Un hombre entra en un club gay y vacía el cargador provocando 50 muertos. Dice que es cosa de Dios, aunque él lo llama Al-lāh. Cosa de Dios, como dicen algunos curas católicos; esos tan ignorantes que olvidan que en sus propias escrituras se dice que Cristo vino no sólo para exculparnos de sus pecados; también para borrar el Antiguo Testamento -ese que pinta a un Dios vengativo- y dar validad al Nuevo, en el que Dios es misericordioso y nos insta a amarnos los unos a los otros; incluidas las p***s. Y lo digo yo que leo, que considero que la Biblia es uno de los mejores libros de la historia (de ficción o no-ficción que cada uno lo catalogue como quiera), fui a un colegio católico y ahora soy agnóstica.

Dos niñas de 13 años se suicidan porque sus padres les prohibieron su amistad por miedo a que fuesen lesbianas. Una “extraña amistad” les dijeron; y ellas no vieron otra salida que representar su particular versión de Romeo y Julieta y poner fin a sus días. Tan triste como poético, debieron pensar.
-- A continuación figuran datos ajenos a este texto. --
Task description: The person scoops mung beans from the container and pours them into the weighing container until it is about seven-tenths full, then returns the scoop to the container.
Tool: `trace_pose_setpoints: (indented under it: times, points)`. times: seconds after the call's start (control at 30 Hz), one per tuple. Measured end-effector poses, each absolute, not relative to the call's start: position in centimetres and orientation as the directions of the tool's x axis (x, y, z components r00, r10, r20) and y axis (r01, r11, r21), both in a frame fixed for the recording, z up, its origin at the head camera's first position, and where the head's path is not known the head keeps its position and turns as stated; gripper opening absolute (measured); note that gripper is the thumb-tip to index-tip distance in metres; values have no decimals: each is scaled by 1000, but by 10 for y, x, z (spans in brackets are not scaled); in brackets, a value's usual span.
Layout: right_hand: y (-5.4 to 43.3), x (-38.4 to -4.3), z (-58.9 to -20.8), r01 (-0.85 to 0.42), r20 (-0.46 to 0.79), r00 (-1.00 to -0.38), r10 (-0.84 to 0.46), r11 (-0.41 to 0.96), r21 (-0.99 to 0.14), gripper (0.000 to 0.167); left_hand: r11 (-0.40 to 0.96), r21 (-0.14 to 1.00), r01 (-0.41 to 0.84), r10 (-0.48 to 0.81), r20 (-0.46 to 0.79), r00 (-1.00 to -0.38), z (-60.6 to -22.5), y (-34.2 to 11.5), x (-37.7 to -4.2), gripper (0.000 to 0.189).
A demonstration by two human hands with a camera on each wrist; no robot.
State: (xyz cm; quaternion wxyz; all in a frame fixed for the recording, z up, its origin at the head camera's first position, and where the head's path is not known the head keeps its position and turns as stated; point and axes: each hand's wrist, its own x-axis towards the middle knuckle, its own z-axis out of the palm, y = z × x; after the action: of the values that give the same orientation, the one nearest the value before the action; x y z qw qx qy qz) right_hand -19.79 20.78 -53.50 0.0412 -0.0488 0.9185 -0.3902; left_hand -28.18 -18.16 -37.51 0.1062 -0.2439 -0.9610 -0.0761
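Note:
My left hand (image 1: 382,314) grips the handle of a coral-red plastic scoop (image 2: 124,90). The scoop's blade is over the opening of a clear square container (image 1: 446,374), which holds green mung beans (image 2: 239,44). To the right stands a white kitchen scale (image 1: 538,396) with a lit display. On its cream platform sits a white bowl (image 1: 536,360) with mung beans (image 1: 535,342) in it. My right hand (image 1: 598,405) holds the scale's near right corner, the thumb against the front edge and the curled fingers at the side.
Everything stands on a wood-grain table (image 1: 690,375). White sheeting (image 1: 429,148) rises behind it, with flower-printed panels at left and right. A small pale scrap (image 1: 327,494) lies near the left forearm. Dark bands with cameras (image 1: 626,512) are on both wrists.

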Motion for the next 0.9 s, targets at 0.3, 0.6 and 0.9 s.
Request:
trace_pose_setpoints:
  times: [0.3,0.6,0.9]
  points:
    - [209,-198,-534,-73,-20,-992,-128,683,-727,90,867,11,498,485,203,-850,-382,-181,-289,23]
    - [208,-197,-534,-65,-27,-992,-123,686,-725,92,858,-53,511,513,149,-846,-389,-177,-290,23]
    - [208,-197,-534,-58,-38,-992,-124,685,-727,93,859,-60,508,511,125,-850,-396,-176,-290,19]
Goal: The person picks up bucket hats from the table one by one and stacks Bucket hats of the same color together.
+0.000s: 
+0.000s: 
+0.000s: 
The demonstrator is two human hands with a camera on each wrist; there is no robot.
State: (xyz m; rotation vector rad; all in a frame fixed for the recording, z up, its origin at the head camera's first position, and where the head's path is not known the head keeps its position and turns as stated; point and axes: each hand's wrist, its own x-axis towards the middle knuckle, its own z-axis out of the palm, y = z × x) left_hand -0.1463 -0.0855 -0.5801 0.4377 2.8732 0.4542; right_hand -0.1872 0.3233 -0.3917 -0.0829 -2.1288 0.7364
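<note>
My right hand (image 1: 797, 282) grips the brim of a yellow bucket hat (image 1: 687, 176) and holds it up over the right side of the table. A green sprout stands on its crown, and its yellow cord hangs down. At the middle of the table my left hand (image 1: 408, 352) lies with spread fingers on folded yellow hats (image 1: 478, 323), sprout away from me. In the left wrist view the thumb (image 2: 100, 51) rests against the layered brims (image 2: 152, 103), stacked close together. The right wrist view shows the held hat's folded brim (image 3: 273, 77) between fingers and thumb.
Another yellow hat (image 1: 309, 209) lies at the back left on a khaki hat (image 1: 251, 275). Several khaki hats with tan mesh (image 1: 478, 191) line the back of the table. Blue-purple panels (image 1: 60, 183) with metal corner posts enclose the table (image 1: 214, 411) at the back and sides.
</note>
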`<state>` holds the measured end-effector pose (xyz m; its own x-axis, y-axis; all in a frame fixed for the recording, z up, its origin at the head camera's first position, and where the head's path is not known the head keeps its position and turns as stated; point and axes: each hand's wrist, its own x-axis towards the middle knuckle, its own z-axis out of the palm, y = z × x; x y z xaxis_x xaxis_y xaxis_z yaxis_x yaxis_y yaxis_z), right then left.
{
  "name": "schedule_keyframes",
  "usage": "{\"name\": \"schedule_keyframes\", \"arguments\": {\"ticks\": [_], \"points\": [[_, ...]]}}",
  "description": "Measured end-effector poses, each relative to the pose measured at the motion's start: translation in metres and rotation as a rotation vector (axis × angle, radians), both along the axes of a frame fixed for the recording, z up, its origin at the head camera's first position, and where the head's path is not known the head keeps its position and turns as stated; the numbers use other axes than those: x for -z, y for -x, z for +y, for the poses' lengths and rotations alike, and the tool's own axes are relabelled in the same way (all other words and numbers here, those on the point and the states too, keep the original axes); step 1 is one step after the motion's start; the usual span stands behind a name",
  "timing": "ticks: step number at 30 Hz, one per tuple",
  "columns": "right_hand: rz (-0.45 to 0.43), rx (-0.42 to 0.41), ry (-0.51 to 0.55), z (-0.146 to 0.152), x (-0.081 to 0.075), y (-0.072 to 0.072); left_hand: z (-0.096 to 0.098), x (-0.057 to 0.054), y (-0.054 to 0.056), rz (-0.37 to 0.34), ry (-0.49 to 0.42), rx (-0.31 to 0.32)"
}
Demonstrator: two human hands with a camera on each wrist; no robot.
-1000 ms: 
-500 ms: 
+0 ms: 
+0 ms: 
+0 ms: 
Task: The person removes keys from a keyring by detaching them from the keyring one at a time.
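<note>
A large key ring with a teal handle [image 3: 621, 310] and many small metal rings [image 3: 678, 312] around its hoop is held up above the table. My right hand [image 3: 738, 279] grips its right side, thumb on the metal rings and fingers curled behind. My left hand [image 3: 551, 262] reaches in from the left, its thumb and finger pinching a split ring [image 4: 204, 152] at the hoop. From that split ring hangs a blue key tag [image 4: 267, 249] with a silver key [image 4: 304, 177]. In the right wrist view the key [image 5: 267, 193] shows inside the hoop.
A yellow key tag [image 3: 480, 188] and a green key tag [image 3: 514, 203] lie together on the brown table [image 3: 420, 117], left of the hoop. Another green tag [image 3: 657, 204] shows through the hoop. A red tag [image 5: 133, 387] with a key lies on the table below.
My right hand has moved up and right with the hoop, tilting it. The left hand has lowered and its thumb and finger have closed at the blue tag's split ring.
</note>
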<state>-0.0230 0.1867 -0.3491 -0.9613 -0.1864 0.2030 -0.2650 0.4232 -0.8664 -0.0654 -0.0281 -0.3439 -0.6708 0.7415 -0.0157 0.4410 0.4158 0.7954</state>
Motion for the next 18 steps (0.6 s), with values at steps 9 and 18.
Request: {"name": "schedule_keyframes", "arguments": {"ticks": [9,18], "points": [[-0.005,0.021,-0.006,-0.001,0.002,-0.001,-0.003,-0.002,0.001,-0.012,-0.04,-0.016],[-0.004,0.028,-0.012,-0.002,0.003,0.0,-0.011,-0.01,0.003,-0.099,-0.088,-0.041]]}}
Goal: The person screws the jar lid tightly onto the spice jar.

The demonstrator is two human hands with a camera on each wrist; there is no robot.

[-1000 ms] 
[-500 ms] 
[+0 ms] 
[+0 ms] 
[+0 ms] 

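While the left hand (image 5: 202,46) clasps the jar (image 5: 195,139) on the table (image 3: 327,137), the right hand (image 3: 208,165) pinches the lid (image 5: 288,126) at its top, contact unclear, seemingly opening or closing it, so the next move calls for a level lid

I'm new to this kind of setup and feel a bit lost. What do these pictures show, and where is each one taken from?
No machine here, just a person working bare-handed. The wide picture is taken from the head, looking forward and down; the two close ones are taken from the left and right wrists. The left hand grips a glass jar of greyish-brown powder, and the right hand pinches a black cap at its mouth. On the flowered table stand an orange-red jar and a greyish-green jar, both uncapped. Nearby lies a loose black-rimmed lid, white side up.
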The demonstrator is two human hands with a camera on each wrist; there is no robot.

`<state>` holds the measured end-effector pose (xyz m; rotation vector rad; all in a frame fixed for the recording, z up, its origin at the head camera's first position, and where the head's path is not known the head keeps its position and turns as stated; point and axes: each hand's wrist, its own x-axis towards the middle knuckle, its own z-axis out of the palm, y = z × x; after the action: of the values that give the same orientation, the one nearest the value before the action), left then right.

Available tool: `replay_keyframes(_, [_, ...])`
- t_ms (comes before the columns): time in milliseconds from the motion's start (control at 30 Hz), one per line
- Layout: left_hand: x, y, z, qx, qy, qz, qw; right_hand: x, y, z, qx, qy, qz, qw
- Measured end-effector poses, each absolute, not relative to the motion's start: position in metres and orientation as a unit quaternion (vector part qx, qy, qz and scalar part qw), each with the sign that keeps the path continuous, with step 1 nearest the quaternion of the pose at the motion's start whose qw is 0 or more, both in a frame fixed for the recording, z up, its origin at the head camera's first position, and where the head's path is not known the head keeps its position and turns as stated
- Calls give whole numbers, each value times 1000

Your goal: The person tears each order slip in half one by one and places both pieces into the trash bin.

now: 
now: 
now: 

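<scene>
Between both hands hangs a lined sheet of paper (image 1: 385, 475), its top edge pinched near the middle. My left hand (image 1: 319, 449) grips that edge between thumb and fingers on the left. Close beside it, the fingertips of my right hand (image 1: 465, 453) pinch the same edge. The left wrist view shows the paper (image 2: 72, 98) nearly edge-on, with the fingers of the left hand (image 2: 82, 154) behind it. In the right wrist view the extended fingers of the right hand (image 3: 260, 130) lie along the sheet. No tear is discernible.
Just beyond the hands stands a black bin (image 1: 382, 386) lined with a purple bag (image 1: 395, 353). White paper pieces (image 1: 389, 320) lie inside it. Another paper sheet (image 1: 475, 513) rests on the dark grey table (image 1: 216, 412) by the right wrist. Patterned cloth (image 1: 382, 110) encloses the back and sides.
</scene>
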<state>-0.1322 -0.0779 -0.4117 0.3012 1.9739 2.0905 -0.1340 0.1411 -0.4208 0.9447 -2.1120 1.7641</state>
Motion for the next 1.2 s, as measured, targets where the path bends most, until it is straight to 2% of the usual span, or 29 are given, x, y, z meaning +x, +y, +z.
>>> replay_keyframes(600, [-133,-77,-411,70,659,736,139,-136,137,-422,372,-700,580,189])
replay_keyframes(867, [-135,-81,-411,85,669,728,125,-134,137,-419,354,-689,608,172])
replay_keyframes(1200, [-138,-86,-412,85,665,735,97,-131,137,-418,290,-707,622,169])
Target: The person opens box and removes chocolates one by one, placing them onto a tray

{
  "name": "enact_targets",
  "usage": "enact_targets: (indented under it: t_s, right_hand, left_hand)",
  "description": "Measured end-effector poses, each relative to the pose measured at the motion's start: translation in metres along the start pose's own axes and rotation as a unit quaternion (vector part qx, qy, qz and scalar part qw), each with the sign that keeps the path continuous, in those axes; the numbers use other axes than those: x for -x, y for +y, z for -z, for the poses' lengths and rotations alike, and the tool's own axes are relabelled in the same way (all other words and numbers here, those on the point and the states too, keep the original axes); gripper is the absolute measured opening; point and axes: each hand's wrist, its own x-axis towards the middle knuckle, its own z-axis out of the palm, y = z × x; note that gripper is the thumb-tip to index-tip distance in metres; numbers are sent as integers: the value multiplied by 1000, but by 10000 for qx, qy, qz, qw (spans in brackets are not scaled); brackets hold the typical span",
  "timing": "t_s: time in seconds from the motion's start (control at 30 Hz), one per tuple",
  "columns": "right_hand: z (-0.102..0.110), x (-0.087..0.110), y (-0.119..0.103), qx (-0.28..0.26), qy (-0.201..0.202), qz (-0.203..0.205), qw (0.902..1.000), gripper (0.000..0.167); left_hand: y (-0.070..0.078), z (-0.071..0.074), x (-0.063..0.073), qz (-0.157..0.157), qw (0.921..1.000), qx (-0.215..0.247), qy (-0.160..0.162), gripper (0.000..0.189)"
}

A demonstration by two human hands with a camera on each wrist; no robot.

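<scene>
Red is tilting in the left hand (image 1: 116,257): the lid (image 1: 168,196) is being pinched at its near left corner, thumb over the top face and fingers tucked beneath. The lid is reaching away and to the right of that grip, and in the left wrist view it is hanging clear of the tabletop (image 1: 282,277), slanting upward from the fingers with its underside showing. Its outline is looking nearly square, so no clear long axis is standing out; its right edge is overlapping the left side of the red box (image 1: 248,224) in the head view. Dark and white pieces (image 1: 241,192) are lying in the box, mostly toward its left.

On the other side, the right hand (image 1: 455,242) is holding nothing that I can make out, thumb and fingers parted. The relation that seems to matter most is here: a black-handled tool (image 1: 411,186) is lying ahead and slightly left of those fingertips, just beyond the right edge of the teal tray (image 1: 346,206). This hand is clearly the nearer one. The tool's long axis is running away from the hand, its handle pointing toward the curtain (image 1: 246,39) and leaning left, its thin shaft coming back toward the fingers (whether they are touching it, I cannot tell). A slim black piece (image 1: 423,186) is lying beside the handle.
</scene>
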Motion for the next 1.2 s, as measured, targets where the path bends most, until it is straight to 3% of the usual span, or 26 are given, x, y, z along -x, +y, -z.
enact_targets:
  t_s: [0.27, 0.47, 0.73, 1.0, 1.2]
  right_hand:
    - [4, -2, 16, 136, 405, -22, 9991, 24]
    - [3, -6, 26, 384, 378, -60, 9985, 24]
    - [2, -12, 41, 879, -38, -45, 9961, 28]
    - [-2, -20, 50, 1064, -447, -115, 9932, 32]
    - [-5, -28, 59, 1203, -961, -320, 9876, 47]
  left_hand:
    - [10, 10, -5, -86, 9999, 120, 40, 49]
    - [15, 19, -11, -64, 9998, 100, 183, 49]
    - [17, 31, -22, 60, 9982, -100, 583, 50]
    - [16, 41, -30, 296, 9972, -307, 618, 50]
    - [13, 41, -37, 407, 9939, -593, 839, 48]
Para las parejas besarse en la boca es una manera de expresarse amor, pero lo que quizás ignoran es que con un sólo beso de diez segundos también pueden compartir hasta 80 millones de bacterias; y nadie cuando se besa o tiene sexo piensa en eso… porque es parte del amor. AMOR, un concepto universal relativo a la afinidad entre seres; creer que tu mundo es mejor, más bonito o, simplemente, menos doloroso porque esa persona (sin importar sexo, el color de la piel o procedencia) forma parte de él. El amor no debería tener límites ni imposiciones.

52 muertes por la homofobia y, en consecuencia, más de 5000 personas devastadas por la tragedia de perder a sus seres queridos por el hecho de amar a personas de su mismo sexo. La lucha por la tolerancia sigue en pie. DEP.